Adding insult to injury I wasn’t satisfied with one – I needed two travel-related phobias! I became afraid of heights, and for someone who loves the mountains I can tell you this was not welcome.

So how do you deal with these phobias? Does that mean you’re doomed to stay home?

Not at all. There are remedies, some simple, some long-term and more complex, but most of these phobias can be, at the very least, managed. Here’s how.

Traditional therapy

The most common approach to phobias is traditional therapy. I tried this with my own fears ā€“ I  thought something must have happened, buried deep in my subconscious, that provoked these travel phobias so I signed up for a series of sessions with a therapist to deal with my fears. Unfortunately, we were unable to unearth the source of my anxieties.

Hypnotherapy

Significantly more successful was hypnotherapy, which uses hypnosis to relax you deeply. After a few sessions, I was taught to relax myself and would do my exercises before walking at altitude. It really did help minimize the fear, converting it from terror-level to merely very afraid.

However, I eventually quit my hypnotherapy sessions because in the end, I relaxed so much I fell asleep!

EFT

I finally found a solution to my fear of heights. My partner was at the time practising EFT, or Emotional Freedom Technique, which you can learn for free online. All you do is tap lightly on your face and say some words (I’m obviously oversimplifying!) and if you do this regularly enough, those travel phobias will disappear. I still don’t adore heights, but I’m no longer immobilized. I’ve also used this technique before going onstage or speaking in public ā€“ that oppressive feeling in my chest disappeared.

Fear of flying course

As for my fear of flying, that’s gone too. I tried a number of courses and I actually failed one course – although how you can fail a course like this was beyond me AND the instructors. But then I found this course – and it worked!

Don’t stress it!

One course that has helped me immensely for all fears and phobias is Don’t Stress It, an eight-part course delivered via email. A few years ago I was planning a major trip to Central Asia and those nasty forebodings hit again. By now, though, I knew they were irrational – all I needed was to find the right tool to work them through.

Enter my friend Mariana Calleja, MD, a doctor-turned-blogger and traveler, who understood the links between stress and fear and developed a course to deal with anxiety and create healthy habits, getting both your body and your mind into travel-ready shape. She offered to let me road-test it just before it came out and by the time I’d finished the last class, I was fretting to get on that plane, all concerns and worries long gone.

In the mountains of Kyrgyzstan, on that trip to Central Asia, I somehow convinced myself that the road was so narrow my car would magically fly off the edge into the precipice below. The more I thought, the more I stressed.

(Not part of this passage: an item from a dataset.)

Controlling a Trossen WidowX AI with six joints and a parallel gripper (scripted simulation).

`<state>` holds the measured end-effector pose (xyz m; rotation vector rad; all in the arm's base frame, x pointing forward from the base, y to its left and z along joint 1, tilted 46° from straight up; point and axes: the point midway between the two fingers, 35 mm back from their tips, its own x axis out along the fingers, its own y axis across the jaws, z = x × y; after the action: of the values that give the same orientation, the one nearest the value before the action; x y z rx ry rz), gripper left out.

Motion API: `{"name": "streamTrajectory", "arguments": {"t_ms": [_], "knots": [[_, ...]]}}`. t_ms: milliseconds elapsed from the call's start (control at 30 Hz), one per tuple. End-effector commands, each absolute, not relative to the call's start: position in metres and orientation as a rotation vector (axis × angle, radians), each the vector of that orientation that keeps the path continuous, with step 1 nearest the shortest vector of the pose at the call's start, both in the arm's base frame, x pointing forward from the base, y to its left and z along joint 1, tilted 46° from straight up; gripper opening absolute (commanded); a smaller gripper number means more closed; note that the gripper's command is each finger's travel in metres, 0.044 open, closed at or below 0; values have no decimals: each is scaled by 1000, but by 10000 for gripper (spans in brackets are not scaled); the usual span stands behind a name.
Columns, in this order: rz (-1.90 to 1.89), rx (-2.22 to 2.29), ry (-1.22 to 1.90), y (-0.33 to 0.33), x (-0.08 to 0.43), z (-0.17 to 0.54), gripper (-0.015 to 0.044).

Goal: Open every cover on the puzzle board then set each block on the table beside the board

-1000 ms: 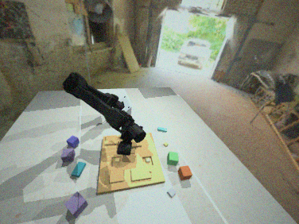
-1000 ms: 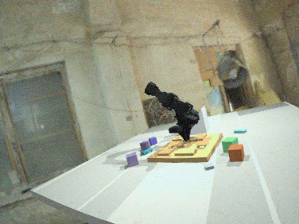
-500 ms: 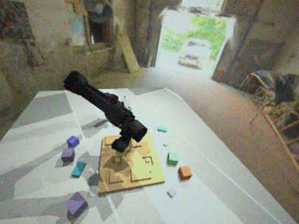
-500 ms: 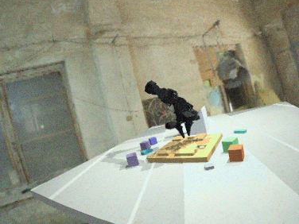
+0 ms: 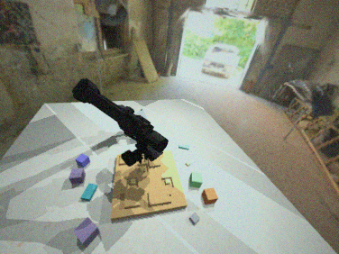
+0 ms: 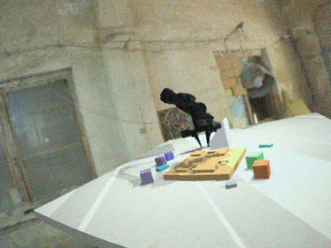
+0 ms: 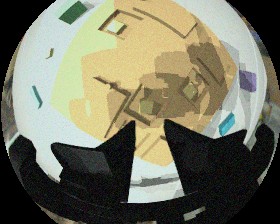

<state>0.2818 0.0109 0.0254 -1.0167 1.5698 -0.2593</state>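
Jaws [image 5: 145, 162] [image 6: 205, 147]: partly open, holding nothing, above the board;
Flat wooden puzzle board [image 5: 177, 202] [image 6: 202, 177] [image 7: 95, 65]: on the tabletop [image 5: 234, 207] [image 6: 176, 211] [image 7: 37, 65], beneath them;
Small yellowish block [image 5: 168, 181] [image 7: 116, 26]: in a well; probably light, stiff; best pinched across opposite sides.

This looks like an old workshop or garage, with stained, worn plaster walls [image 5: 50, 68] [image 6: 132, 9], 1 wide doorway [image 5: 221, 49] open onto greenery and 1 parked car [image 5: 220, 62], and a board [image 5: 145, 60] leaning inside.
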Motion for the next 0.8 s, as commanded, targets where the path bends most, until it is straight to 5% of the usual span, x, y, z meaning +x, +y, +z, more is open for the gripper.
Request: {"name": "streamTrajectory", "arguments": {"t_ms": [0, 767], "knots": [[-342, -923, 1540, 15, 281, 31, 144], [-372, -895, 1528, -9, 284, 9, 144]]}}
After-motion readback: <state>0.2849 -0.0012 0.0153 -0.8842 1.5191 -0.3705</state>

So I did something I learned on the course, something extremely simple that involved getting out of the car for a few seconds. When I boarded again, I could cope. I was still afraid, but the panic attack had subsided.

Now, when I feel stress trying to break in, I try to remember some of those simple lessons. A bit of fear is natural – but deep and possibly life-threatening anxiety is something I’d rather live without.

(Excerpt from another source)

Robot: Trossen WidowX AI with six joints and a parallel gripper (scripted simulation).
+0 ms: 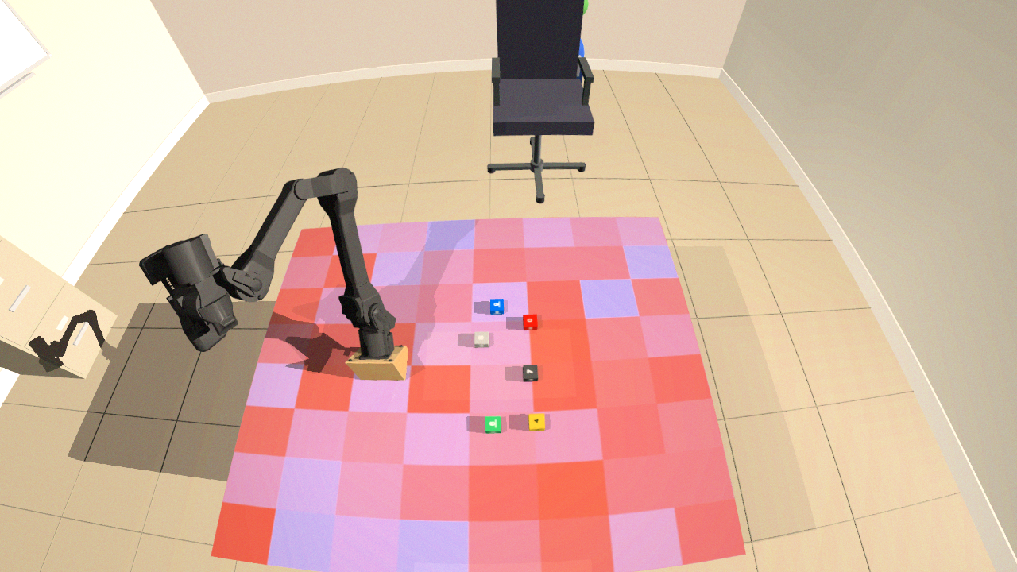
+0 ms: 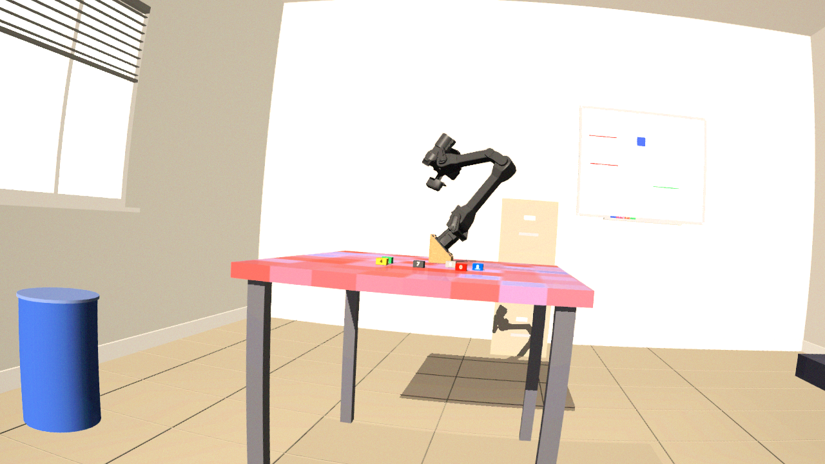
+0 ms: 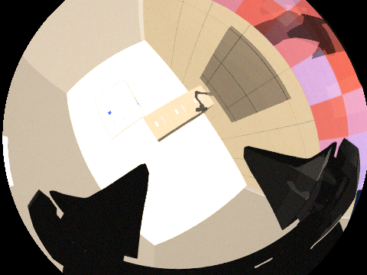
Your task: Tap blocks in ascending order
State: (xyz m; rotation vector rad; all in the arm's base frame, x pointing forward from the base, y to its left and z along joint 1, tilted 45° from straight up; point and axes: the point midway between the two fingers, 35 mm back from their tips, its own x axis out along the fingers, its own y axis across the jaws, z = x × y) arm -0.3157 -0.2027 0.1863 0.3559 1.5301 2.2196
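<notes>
Six small digit blocks lie on the checkered red and lilac table (image 1: 454,512) (image 2: 323,276), right of the arm's base: blue (image 1: 496,306) (image 2: 477,266), red showing 0 (image 1: 529,321) (image 2: 461,266), white (image 1: 481,339) (image 2: 449,264), black showing 7 (image 1: 529,372) (image 2: 417,263), green (image 1: 493,423) (image 2: 388,260) and yellow showing 4 (image 1: 536,422) (image 2: 379,261). My gripper (image 1: 206,334) (image 2: 436,183) (image 3: 196,161) is open and empty. It hangs high, out past the table's left edge, far from all the blocks. The wrist view shows only floor, wall and a strip of the table (image 3: 332,118).
The arm stands on a wooden base (image 1: 380,364) on the table. An office chair (image 1: 542,92) stands behind the table. A filing cabinet (image 1: 35,299) (image 2: 528,231) is by the wall, under a whiteboard (image 2: 640,167). A blue barrel (image 2: 57,357) stands on the floor.
</notes>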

When you travel, especially solo, you need to rely on your body more than usual. There’s the wear and tear of travel, of course, but there’s also the foreign food and water, and the potential difficulty of finding medical care. Creating healthy habits that keep you serene helps you avoid not only health problems, but the anxiety that can lead to them or result from them.

Stress can also prevent you from thinking properly and affect your judgment, yet making smart decisions is essential during travel. By understanding your anxiety, you can tackle it and prevent it from harming you.

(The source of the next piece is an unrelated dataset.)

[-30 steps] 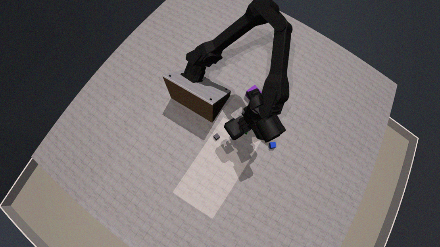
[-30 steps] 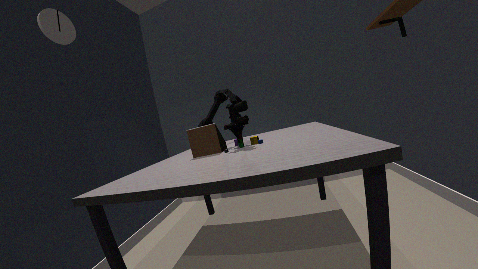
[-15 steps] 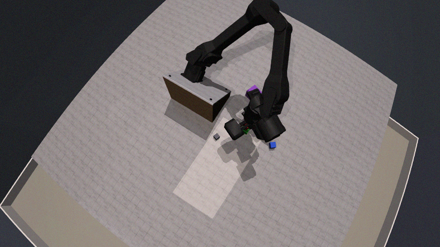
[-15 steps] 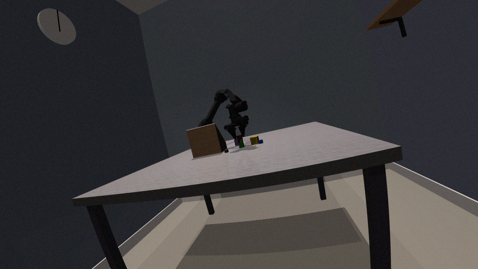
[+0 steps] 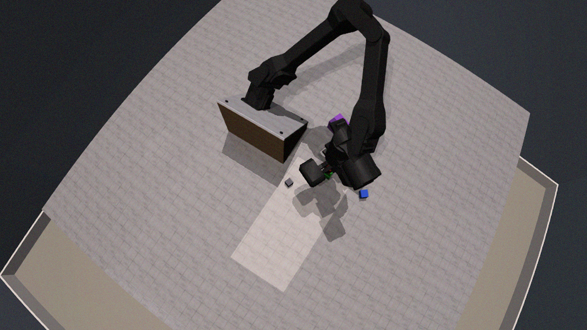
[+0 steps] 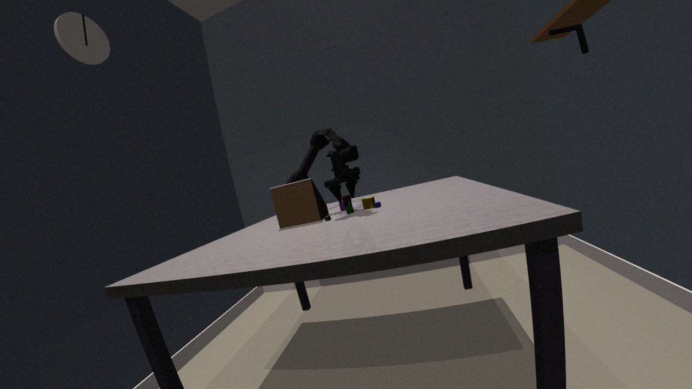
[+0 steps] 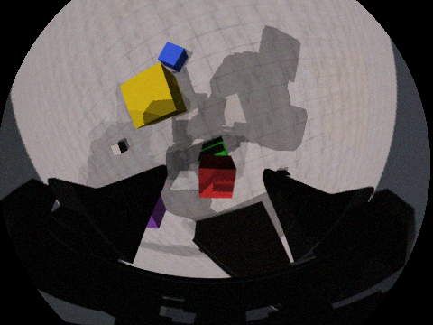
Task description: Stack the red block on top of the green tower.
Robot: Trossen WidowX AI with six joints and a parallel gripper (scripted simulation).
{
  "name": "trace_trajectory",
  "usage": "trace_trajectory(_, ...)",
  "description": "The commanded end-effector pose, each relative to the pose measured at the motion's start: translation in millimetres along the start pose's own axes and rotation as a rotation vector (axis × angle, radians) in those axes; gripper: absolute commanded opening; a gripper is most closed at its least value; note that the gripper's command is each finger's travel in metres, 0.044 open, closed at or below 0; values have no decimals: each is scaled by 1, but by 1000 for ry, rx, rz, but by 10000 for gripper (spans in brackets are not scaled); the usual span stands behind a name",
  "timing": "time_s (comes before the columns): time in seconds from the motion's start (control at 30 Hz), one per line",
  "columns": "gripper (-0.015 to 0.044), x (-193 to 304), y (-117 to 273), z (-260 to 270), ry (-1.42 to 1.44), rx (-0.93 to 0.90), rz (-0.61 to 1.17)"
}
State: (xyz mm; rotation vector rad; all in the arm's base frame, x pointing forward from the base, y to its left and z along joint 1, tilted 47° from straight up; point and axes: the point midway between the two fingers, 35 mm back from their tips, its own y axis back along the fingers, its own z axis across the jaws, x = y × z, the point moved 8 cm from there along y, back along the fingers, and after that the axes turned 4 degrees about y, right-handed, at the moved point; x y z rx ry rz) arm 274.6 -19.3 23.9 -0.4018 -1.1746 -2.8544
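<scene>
The red block (image 7: 216,180) (image 6: 346,198) sits on top of the green tower (image 7: 213,148) (image 6: 349,208) (image 5: 328,175), free of the fingers. In the wrist view only the tower's green top edge shows behind the block. My gripper (image 7: 216,171) (image 6: 344,193) is open wide and empty. Its two fingers stand apart on either side of the red block and just above it, touching nothing. In the top view the arm's wrist hides most of the stack.
A yellow cube (image 7: 151,97) (image 6: 368,202) and a small blue cube (image 7: 173,56) (image 5: 363,193) (image 6: 377,204) lie close by. A purple block (image 7: 158,215) (image 5: 338,119) (image 6: 341,206) lies near the tower. A tiny grey cube (image 5: 289,182) (image 7: 122,147) lies beside the brown box (image 5: 255,134) (image 6: 295,203).
</scene>
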Motion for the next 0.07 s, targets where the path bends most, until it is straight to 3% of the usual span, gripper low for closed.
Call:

The worst thing you can do is to keep pushing forward while ignoring a travel phobia, or thinking they’ll simply disappear. They won’t. But remember – a genuine fear of something dangerous is not the same as a phobia. If you’re scared of something dangerous – a dark alley, an unguarded ledge on the side of a mountain – then listen to your gut feeling. We’ve been given instinct for a reason.